#### Exercise description:
Whenever a line in this data holds the word "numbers", report that line in full.

#### Recorded data:
######

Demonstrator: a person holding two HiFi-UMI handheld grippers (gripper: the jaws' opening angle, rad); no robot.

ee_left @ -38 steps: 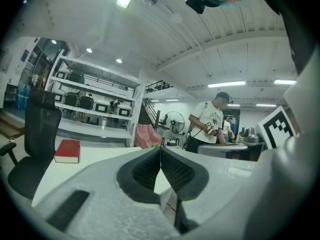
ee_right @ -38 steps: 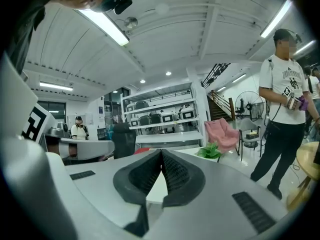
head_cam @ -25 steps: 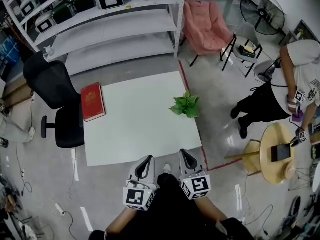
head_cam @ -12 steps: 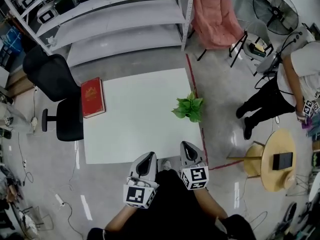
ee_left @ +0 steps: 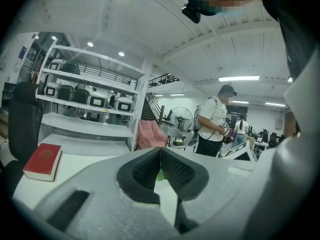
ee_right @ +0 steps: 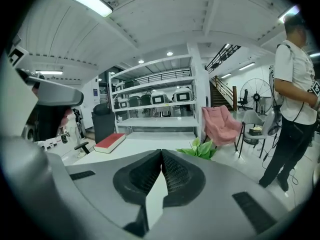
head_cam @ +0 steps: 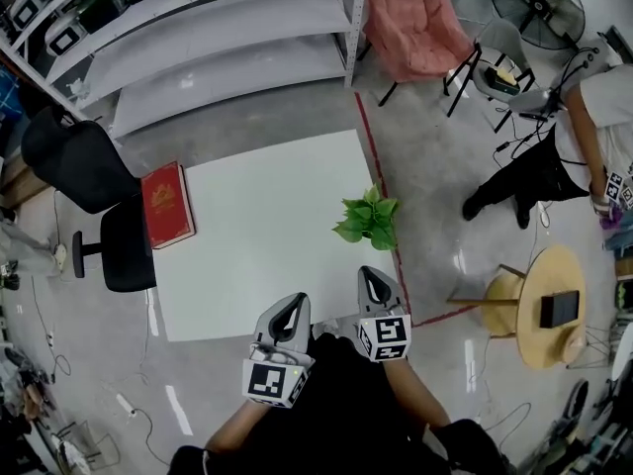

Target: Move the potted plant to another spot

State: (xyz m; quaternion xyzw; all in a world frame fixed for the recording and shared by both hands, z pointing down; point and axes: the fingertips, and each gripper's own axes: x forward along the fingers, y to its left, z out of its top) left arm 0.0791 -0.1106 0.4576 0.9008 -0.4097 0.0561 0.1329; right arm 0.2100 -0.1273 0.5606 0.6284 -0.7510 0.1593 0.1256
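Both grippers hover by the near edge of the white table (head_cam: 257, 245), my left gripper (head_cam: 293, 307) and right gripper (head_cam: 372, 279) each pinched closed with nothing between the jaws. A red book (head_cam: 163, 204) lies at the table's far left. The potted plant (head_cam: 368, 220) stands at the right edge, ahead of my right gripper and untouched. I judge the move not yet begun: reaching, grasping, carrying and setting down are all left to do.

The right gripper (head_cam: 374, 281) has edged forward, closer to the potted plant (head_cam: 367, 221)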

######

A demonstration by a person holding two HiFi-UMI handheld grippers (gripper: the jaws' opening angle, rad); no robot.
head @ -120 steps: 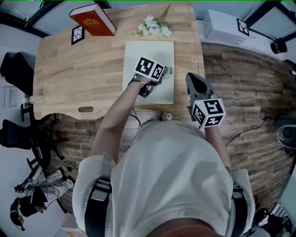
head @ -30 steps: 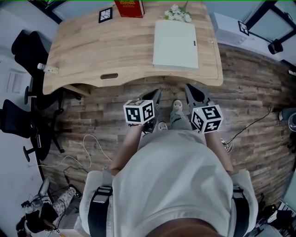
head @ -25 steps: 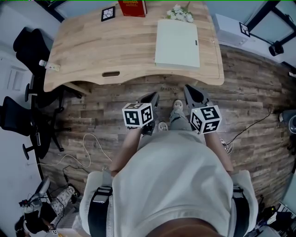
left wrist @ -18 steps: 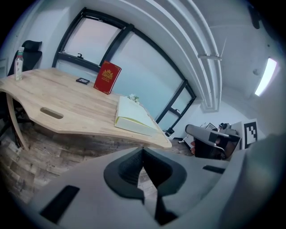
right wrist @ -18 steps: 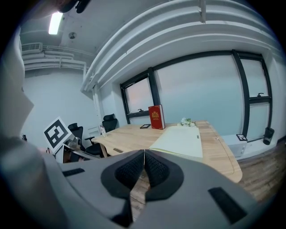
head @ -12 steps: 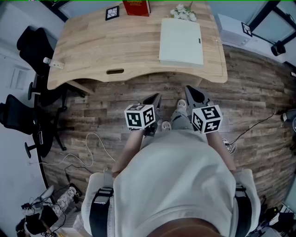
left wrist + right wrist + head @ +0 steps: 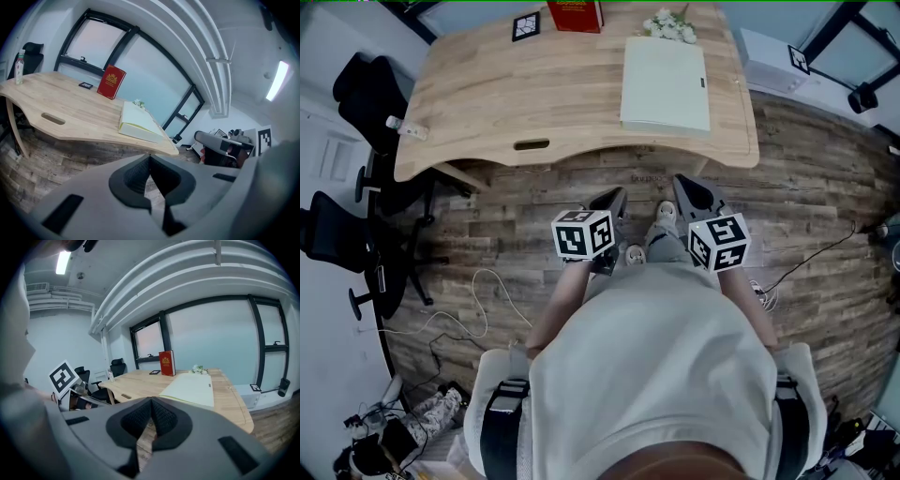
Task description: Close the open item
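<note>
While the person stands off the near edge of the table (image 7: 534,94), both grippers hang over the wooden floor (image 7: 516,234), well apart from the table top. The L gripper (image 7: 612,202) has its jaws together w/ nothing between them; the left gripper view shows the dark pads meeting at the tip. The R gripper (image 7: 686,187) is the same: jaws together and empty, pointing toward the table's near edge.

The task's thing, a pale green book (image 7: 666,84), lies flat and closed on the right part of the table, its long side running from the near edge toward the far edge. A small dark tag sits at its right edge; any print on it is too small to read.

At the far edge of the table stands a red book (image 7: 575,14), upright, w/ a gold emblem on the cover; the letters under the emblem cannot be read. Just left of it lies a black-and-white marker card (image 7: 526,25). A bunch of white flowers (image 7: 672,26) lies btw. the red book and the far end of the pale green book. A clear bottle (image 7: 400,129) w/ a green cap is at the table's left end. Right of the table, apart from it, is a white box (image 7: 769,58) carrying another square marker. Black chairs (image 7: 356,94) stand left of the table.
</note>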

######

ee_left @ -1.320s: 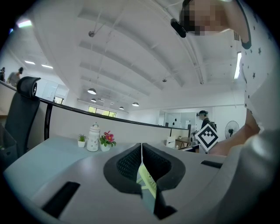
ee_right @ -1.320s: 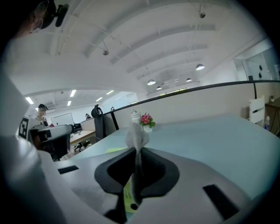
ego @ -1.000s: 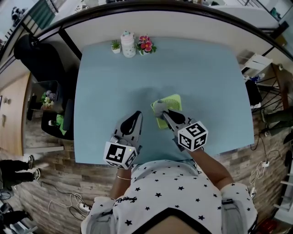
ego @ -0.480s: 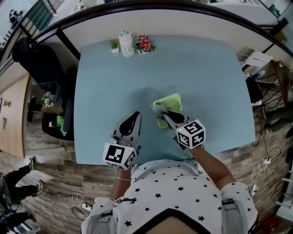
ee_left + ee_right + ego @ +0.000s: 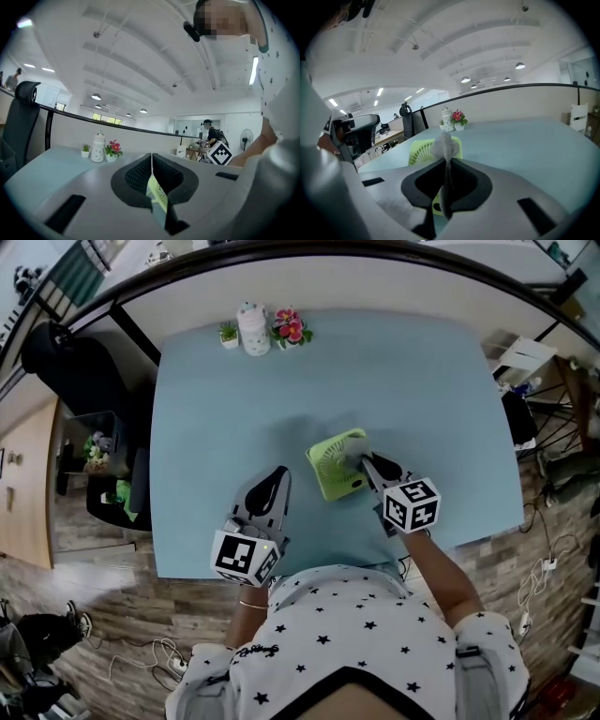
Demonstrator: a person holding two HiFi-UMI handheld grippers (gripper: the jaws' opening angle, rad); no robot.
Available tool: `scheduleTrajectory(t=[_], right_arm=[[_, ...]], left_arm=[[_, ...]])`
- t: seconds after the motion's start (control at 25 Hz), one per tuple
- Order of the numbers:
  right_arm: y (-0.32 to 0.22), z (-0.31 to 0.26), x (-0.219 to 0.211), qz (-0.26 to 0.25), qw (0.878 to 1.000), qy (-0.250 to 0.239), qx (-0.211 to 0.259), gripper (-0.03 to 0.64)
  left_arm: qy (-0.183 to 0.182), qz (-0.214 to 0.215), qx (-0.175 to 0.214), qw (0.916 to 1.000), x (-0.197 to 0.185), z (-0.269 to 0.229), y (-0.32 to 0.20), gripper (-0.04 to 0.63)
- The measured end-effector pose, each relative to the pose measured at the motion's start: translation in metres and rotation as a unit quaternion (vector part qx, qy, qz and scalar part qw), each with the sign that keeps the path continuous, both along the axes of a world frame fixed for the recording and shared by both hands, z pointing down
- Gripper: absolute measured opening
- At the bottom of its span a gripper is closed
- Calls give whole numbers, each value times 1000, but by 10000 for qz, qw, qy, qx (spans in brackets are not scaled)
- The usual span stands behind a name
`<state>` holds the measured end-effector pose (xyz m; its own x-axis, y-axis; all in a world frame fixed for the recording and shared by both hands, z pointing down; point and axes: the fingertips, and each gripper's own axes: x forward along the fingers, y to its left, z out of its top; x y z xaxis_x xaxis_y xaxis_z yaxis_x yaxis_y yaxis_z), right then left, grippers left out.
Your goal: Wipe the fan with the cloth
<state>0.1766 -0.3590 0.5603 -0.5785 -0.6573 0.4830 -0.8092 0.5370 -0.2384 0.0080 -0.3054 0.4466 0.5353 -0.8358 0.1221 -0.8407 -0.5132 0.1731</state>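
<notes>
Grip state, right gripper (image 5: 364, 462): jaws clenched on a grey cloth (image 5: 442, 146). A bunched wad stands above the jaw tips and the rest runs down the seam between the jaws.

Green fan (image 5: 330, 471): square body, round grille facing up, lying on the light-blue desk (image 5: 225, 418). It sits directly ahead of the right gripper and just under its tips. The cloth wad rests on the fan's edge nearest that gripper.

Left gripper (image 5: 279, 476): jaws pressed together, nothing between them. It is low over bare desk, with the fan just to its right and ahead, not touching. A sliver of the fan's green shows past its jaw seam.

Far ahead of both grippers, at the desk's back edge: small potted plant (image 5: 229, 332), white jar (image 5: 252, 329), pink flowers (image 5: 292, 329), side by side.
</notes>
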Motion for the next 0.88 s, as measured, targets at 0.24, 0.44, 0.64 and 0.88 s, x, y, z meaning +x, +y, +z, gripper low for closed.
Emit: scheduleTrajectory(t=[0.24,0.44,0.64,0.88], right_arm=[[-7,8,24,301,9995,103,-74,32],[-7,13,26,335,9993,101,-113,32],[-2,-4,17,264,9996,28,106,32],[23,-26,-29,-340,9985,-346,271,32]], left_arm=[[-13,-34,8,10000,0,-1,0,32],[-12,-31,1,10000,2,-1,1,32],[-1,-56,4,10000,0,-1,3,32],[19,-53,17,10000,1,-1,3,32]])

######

#### The completed task:
- Order of the numbers:
- Calls give whole numbers, each value times 1000, but by 10000 for qz, qw, qy, qx (spans in brackets are not scaled)

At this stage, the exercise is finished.